Q: I’ve seen increasing references to the Health at Every Size (HAES) approach to treating eating and body-image issues. That’s not my clinical specialty, but is this framework relevant to my work?
A: When I look back on my 35 years of practice, I recognize important, overarching paradigm shifts that have changed the way we work with clients. Becoming trauma informed, even if we don’t specialize in trauma, and no longer pathologizing people who identify as LGBTQ, are just two examples that come to mind.

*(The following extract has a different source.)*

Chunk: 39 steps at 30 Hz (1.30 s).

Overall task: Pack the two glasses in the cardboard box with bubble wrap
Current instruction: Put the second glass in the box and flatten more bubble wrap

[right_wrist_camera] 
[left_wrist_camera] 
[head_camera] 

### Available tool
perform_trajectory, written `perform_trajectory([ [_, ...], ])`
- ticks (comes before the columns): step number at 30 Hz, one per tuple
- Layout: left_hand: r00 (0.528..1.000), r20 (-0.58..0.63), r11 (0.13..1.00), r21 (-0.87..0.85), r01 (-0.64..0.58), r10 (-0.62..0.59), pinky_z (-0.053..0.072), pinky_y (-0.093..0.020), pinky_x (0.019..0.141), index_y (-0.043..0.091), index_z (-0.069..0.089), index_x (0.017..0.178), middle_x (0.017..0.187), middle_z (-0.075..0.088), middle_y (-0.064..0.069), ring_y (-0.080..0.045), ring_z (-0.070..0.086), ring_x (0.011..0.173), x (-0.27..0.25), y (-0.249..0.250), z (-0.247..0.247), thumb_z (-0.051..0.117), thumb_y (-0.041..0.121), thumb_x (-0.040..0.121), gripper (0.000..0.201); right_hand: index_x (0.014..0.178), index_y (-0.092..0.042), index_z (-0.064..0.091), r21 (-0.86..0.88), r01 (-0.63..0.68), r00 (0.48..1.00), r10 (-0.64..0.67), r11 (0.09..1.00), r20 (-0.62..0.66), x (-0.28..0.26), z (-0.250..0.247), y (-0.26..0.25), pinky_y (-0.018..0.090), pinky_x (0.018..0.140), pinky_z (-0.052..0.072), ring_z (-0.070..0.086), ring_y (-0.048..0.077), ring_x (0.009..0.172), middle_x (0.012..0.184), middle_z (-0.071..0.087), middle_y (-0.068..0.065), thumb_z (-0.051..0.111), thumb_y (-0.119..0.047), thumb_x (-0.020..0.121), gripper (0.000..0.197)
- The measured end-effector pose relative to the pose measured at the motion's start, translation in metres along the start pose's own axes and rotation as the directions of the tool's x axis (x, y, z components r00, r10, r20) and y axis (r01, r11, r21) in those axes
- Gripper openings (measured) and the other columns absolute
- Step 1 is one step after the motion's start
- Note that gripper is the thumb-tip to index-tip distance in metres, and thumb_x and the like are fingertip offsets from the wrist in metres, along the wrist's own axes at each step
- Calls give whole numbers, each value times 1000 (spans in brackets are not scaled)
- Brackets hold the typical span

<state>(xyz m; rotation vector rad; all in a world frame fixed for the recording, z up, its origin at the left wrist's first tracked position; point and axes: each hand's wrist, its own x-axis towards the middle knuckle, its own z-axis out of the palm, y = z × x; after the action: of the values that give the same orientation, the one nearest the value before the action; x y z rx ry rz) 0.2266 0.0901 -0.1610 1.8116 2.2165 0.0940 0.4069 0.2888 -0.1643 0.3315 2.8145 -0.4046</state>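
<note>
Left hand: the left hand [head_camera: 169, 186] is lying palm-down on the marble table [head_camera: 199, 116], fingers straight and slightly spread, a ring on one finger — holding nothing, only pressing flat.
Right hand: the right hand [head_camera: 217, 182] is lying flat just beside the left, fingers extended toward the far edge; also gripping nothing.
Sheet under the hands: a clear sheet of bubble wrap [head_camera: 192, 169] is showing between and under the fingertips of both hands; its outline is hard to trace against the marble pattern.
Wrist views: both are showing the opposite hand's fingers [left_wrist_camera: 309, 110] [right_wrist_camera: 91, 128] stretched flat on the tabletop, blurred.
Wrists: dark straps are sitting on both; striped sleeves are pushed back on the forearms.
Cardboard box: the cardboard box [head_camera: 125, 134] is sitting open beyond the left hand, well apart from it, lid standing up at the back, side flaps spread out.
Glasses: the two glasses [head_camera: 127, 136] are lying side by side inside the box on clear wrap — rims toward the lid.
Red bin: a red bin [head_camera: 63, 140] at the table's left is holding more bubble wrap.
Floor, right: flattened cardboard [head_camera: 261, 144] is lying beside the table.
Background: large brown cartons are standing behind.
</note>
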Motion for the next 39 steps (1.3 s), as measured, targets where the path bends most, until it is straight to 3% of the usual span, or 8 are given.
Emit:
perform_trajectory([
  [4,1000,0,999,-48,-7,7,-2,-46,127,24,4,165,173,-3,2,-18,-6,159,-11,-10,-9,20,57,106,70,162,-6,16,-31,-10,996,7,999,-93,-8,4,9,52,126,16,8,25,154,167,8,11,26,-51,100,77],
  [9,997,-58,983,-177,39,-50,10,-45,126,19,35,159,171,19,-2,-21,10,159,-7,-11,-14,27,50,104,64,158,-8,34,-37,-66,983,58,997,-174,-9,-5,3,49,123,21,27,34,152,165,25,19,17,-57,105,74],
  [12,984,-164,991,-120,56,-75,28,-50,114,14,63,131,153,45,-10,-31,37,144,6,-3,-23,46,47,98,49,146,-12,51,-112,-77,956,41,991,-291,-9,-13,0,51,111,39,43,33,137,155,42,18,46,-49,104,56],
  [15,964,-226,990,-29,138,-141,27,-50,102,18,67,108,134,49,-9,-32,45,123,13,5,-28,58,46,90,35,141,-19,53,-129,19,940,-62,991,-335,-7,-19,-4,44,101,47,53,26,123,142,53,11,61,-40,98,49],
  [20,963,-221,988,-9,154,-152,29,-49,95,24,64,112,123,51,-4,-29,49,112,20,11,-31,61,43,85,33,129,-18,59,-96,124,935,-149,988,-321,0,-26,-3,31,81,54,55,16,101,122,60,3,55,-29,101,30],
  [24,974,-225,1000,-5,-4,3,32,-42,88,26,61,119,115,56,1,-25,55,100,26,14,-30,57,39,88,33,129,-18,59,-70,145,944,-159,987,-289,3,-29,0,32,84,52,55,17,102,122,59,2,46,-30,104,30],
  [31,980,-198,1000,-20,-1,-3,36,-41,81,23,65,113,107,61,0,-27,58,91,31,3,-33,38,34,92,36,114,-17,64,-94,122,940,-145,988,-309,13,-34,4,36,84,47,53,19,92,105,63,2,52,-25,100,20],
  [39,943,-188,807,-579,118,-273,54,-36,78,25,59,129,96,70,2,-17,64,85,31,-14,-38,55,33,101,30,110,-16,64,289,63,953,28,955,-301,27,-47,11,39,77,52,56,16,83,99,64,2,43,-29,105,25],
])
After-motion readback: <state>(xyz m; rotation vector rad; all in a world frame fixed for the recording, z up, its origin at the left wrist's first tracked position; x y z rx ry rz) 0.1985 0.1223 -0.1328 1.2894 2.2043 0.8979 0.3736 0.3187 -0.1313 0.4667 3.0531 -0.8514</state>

Similarly, a paradigm shift around weight and wellness is occurring in our field with the Health at Every Size (HAES) framework. Societal norms regarding weight, health, and eating affect every client we work with, regardless of body size. We’re inundated every day with messages from family, friends, colleagues, media, and even doctors and mental health professionals that prioritize weight over well-being; promise health, happiness, and success to those who can conform to a certain ideal; pressure people to pursue thinness and fear fat at all costs; presume that people have control over what they weigh; pose as health promoting, even as they harm; and promote fat shaming and weight stigma. We call these negative messages the six P’s of diet culture.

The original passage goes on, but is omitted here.